Since the former Bournemouth manager took charge in November 2021, a serious amount of funds have been attributed to the regeneration of Newcastle United. With so many years of stagnation and disappointment, it was a relief for their fanbase to see such a turnaround in fortunes, literally. The recruitment drive has been controlled, steady, and in line with their growth, with the level of targets rising in line with their progression. Below are the listed incomings since the arrival of their 45-year-old manager.
- Kieran Trippier – £12m
- Chris Wood – £25m
- Bruno Guimaraes – £35m
- Dan Burn – £13m
- Matt Targett – £12m
- Nick Pope – £10m
- Sven Botman – £35m
- Alexander Isak – £59m
With an outlay that has now reached £200m, they have still to find the ideal attacking dynamic. Chris Wood was clearly a signing to help ensure safety in that first season, with a loan move to Nottingham Forest coming about this season. Callum Wilson is the senior central striker, though with both himself and Wood being 31-years of age, there is clear a desire to add more attacking talent. Alexander Isak is an ultra-talented and expensive forward asset, yet it still remains unclear as to how he will immerse with the St. James’ Park front line. The 23-year-old has just four goals and one assist in fifteen games, with a steady if unspectacular first season on Tyneside. In his previous two seasons (with Real Sociedad), the Swedish striker managed ten goals in forty games, after a seventeen in forty seven game campaign the season prior. This does not point to a prolific nature, though the first campaign in the Premier League can often times be deceiving.

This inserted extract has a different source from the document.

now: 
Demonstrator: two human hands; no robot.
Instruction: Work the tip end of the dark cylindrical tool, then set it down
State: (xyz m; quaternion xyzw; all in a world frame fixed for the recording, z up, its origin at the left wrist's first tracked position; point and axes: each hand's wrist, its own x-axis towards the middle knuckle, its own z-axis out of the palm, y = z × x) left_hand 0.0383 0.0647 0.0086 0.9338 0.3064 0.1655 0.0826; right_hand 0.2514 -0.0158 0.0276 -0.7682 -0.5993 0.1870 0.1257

With a fair chance of garnering a top four finish this year, there seems to be a real intent to continue spending. Forward momentum and continued regeneration of a side (which was once destined for relegation), is clearly part of the plan. The links to Liverpool’s Diogo Jota make perfect sense, whilst sitting in line with the next step of their evolution. With the Portuguese striker having a stuttering season that has been blighted by injury, the former Wolves player seems to have dropped down the pecking order, even after the departure of Sadio Mané. He had perhaps expected to be the heir to either the Senegalese captain, or the eventual successor for the outgoing Roberto Firmino. Neither of these things have come to fruition as yet, with a plethora of talented forwards arriving since the now 26-year-old, arrived at Anfield.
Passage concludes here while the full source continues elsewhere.